Não obstante, como ilustrou, de forma sinistra, o ex-ministro do meio ambiente Ricardo Salles, enquanto o país se preocupava com os estragos provenientes da paralisação econômica, com o aumento da segurança alimentar, com a violência urbana, e com outras questões agravadas pela pandemia, ele ia “passar a boiada”. Por conseguinte, assistiu-se à destruição messiânica das florestas, dos rios e dos biomas do solo brasileiro. O desmatamento atingiu níveis recordes. A mineração ilegal e a consequente contaminação dos recursos nas reservas têm causado o adoecimento dos povos originários nos estados como Acre, Amapá, Amazonas, enquanto os estragos são muito grandes e de longa recuperação, senão irreverssíveis.
Foi o ano do disco riscado, rodando sob a agulha quebrada do gira-discos, emitindo um grunhido contínuo de ruídos desagradáveis e repetitivos. Um ano aterrorizante, dos protestos contra uma polícia fascista que ataca a tiros, de borracha, mirando os olhos dos trabalhadores transeuntes. Resultado da absurda governação que se esforça para impedir a imunização em massa da sua população.
Um ano em que os direitos dos trabalhadores, o investimento na pesquisa científica e universitária foram à guilhotina, os cofres públicos foram escancarados para os desmandos corruptos do Desgoverno, com o aval do Congresso Nacional. Os comentários dos críticos e formadores de opinião, incluindo a direita, não poderiam ser piores. As tendências de pesquisa eleitorais apresentam o mais alto grau de rejeição para o candidato do governo. Poderíamos dizer que as pesquisas são incertas e que tudo pode mudar. Sem dúvida, não discordo nem um pouco. Contudo, é salutar prestar atenção à resposta corajosa e sábia que a população brasileira deu aos pedidos de negar a vacina por parte do presidente. As taxas de vacinação no Brasil são as mais ambiciosas do mundo. Aqui se vacina no mínimo um Cabo Verde num único dia. De acordo com especialistas, num ótimo dia de desempenho da campanha de vacinação no país é possível vacinar mais de dois milhões de pessoas.
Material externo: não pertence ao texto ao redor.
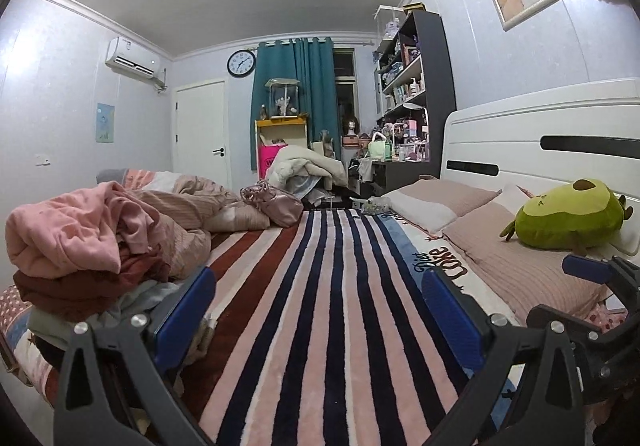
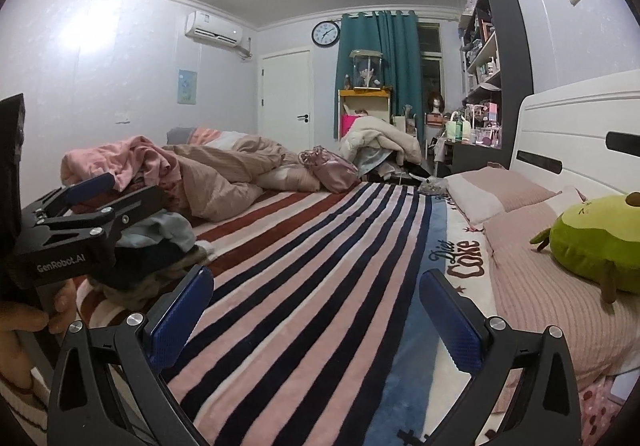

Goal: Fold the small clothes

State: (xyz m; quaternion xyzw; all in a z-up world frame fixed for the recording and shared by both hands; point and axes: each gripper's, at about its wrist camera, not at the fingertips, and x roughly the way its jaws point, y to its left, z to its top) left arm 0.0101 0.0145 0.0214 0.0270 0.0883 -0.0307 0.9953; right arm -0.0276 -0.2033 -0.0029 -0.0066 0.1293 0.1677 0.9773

Infelizmente, atualmente atua com pouco mais de 20% da sua capacidade.
Mas enfim, podemos afirmar, sem sombras de dúvida, que a vacinação em massa dos brasileiros, a qual continua acontecendo, em detrimento do presidente e sua ala de negacionistas e chauvinistas, tem surtido ótimos efeitos. Podemos ver este reflexo na incipiente recuperação da economia, no investimento em novas medidas de cuidado e etiquetas sociais, regras de cumprimento e confraternização.
Estamos nas bordas de 2021 e parece que estamos num déjà-vu. No primeiro filme da série Matrix (1999), o qual também começa com um cursor piscando no ecrã, a passagem repetida de um gato negro no caminho de Neo, anuncia uma invasão no sistema e, deste modo, alerta-os sobre a presença dos agentes e, especialmente, do agente Smith.
Nesta semana fui assistir a estreia de Matrix Resurrections no cinema e lá estava o cursor. Desta vez não era uma barra vertical e sim um bloco negro e quadrado piscando incasanvelmente sobre uma tela branca. Para além de um Neo depressivo, na maior parte do filme, a cena mais deprimente e ameaçadora do filme, a meu ver, foi quando os bots, programas com aparência de pessoas, são transformados em suicidas com a finalidade de servirem de armas para que as máquinas pudessem impedir Neo e Trinity no seu último voo. A cena dos suicidas se jogando dos prédios é deprimente e impressiona qualquer espectador pelo nível implícito de violência contra a natureza da vida em tais atitudes desesperadoras e doentias que podem vir afetar qualquer um de nós se não forem devidamente tratados.